From the line with "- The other" through the line with "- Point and", repeat the entries verbatim, both end lines included, and add nothing.

══ Given entries ══

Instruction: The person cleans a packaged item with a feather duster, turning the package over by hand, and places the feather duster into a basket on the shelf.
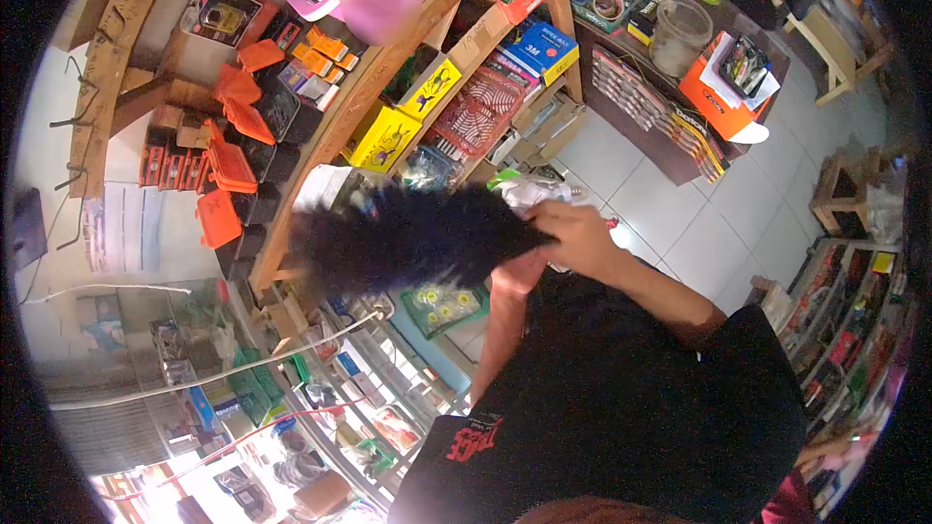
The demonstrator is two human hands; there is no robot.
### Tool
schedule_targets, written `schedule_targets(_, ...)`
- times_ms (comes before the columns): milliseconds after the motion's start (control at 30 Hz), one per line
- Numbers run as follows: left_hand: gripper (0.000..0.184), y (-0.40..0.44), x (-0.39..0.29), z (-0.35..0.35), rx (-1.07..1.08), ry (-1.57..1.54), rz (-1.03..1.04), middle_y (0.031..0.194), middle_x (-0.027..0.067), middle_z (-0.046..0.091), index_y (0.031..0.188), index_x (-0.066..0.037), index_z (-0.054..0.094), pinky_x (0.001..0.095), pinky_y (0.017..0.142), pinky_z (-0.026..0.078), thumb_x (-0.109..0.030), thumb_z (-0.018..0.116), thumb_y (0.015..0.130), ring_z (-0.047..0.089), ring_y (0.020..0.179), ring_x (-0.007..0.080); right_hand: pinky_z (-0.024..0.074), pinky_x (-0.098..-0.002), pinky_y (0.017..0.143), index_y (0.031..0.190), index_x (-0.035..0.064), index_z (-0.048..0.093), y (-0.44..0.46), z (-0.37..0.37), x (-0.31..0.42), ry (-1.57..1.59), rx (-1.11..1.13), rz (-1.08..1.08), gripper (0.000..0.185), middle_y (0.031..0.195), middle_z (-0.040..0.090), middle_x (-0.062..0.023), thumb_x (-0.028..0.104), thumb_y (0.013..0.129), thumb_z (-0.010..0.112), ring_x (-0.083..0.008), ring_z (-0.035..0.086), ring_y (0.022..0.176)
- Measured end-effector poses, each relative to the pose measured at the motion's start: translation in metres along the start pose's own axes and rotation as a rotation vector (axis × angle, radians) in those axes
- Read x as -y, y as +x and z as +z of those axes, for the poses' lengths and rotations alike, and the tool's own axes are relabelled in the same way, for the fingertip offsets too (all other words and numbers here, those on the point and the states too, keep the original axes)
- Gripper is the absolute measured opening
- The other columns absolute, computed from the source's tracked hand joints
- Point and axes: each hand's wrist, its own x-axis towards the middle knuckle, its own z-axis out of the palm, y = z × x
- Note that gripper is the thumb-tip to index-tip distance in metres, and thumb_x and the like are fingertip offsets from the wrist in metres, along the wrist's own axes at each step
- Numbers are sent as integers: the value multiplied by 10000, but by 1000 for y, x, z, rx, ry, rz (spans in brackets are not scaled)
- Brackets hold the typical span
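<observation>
A black, fluffy feather duster (398,241) stretches leftward from both hands, its fibres smeared by motion. My right hand (580,243) is closed on its narrow right end, the fingers bent around it. Just below and left, my left hand (519,270) presses against the same end; its fingers are mostly hidden behind the duster. No handle can be made out. Behind the duster are shelves of boxed goods, and a white plastic-wrapped item (534,189) shows just above my hands.
A wooden shelf (364,78) carries yellow boxes (383,139), a blue 3M box (546,49) and orange cases (231,163). A clear bucket (682,34) stands on a table at upper right. Glass-fronted cases (359,398) fill the lower left; tiled floor (670,218) lies right.
</observation>
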Motion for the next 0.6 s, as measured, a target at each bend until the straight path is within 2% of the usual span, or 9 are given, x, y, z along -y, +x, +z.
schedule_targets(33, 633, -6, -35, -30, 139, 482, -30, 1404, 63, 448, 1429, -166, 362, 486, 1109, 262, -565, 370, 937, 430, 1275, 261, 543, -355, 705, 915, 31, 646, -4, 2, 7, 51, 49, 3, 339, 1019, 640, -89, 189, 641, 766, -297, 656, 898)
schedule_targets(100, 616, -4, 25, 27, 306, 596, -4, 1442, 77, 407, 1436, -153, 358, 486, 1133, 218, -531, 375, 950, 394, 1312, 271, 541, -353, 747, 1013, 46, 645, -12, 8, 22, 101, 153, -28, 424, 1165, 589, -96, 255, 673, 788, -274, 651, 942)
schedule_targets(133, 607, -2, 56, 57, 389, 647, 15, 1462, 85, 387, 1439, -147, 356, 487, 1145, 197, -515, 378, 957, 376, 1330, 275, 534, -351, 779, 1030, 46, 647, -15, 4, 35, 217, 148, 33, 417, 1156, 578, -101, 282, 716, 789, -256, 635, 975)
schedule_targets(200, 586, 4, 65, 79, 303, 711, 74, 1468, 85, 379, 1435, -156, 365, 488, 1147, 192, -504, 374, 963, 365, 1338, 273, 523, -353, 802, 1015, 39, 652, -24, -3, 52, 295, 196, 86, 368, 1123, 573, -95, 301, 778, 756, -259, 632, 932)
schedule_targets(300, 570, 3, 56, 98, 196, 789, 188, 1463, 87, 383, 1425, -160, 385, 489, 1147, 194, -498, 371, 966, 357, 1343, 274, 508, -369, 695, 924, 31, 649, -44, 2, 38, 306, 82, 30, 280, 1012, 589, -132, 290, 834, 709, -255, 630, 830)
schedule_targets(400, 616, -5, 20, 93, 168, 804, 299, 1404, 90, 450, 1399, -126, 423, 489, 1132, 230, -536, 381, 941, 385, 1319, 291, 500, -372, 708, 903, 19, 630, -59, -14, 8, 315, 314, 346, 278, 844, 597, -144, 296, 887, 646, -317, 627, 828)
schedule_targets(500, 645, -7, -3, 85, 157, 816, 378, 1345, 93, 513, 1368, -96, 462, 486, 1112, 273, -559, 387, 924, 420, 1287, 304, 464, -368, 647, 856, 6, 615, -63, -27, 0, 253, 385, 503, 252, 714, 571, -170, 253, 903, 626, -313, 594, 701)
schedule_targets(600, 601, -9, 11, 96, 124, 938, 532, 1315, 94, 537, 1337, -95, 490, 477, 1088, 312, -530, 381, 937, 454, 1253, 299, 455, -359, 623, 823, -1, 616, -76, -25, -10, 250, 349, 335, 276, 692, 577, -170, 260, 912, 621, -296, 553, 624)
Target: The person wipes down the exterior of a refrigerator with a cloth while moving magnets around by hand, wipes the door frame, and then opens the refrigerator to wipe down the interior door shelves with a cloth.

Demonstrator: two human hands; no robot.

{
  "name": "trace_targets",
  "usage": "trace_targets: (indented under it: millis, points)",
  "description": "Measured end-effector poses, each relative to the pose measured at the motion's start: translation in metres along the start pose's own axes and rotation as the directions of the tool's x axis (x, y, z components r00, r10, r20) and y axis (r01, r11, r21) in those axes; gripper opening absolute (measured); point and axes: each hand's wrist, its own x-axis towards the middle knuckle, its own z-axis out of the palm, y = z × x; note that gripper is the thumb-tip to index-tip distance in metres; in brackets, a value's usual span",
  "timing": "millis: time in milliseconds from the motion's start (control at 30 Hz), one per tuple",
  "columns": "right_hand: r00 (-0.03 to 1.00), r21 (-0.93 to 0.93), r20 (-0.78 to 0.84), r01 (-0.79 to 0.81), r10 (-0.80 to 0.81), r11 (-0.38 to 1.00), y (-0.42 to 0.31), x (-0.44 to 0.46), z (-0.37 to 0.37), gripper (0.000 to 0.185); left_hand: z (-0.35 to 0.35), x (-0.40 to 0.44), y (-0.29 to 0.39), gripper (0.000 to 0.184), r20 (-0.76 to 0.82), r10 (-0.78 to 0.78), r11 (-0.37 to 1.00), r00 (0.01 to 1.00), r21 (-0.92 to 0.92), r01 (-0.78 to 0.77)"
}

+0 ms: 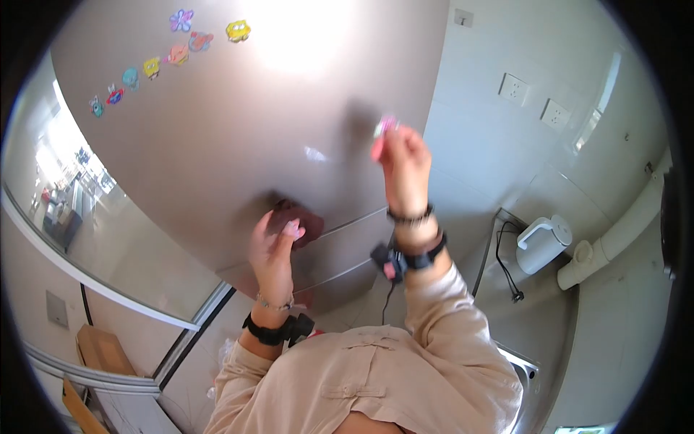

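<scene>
Raised near the door's right edge, my right hand (407, 163) pinches a small pink cartoon magnet (388, 124) between thumb and fingers. Lower and to the left, my left hand (273, 244) is partly curled close to the door, its reflection showing beside it. Something small and pale (292, 230) shows at its fingertips, too small to name. Both hands face a glossy refrigerator door (217, 130). Several cartoon magnets (151, 68) form a slanting row at its upper left, and a yellow one (238, 30) sits apart to their right.
A white electric kettle (543, 242) and a black power cord (502, 264) rest on the counter at right. Wall sockets (514, 87) are above, with a white pipe (614, 224) beyond. A sliding-door frame (206, 307) and a cardboard box (103, 349) are at lower left.
</scene>
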Motion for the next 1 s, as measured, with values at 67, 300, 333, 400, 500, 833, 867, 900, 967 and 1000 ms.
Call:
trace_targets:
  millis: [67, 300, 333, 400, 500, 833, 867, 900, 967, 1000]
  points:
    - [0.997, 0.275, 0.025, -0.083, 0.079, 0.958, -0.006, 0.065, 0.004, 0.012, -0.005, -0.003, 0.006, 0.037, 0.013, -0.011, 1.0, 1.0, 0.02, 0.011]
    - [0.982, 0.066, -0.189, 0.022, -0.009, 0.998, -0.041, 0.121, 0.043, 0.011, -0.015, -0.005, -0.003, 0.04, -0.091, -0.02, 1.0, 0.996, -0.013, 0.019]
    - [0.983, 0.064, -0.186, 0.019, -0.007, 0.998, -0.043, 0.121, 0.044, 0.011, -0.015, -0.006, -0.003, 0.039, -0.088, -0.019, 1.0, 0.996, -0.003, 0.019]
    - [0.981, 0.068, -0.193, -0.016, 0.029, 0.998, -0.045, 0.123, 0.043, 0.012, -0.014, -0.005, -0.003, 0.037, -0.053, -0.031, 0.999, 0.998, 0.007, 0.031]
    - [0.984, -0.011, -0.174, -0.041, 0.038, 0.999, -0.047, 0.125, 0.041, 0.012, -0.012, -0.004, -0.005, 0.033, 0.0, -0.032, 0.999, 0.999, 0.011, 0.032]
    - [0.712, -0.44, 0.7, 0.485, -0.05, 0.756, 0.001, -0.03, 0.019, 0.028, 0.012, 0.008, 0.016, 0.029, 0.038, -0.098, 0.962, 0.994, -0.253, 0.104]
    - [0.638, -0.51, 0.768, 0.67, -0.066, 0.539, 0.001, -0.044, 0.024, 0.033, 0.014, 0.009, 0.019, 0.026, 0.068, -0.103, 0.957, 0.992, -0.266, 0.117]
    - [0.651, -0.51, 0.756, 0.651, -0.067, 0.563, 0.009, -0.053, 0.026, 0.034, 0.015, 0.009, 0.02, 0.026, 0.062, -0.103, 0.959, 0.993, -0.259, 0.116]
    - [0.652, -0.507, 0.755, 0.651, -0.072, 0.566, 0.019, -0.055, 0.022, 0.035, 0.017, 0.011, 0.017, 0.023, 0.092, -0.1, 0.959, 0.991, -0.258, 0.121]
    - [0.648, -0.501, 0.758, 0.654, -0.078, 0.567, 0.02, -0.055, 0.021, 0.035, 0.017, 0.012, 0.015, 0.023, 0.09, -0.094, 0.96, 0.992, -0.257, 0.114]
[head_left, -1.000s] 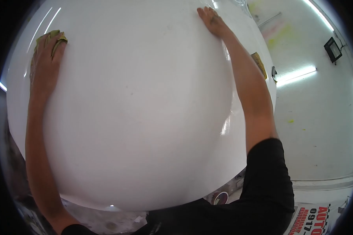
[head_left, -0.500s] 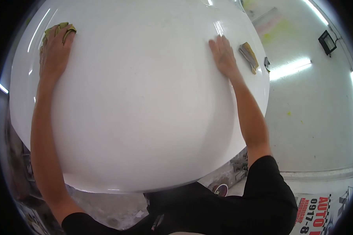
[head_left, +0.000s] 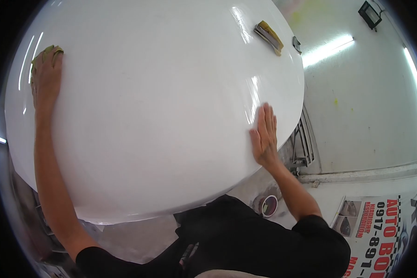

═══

Completed task:
- The other columns absolute, computed from the source's tracked hand joints
- Point and axes: each hand's wrist, its own x-axis towards the middle knuckle, its own z-axis out of the palm, y = z × x

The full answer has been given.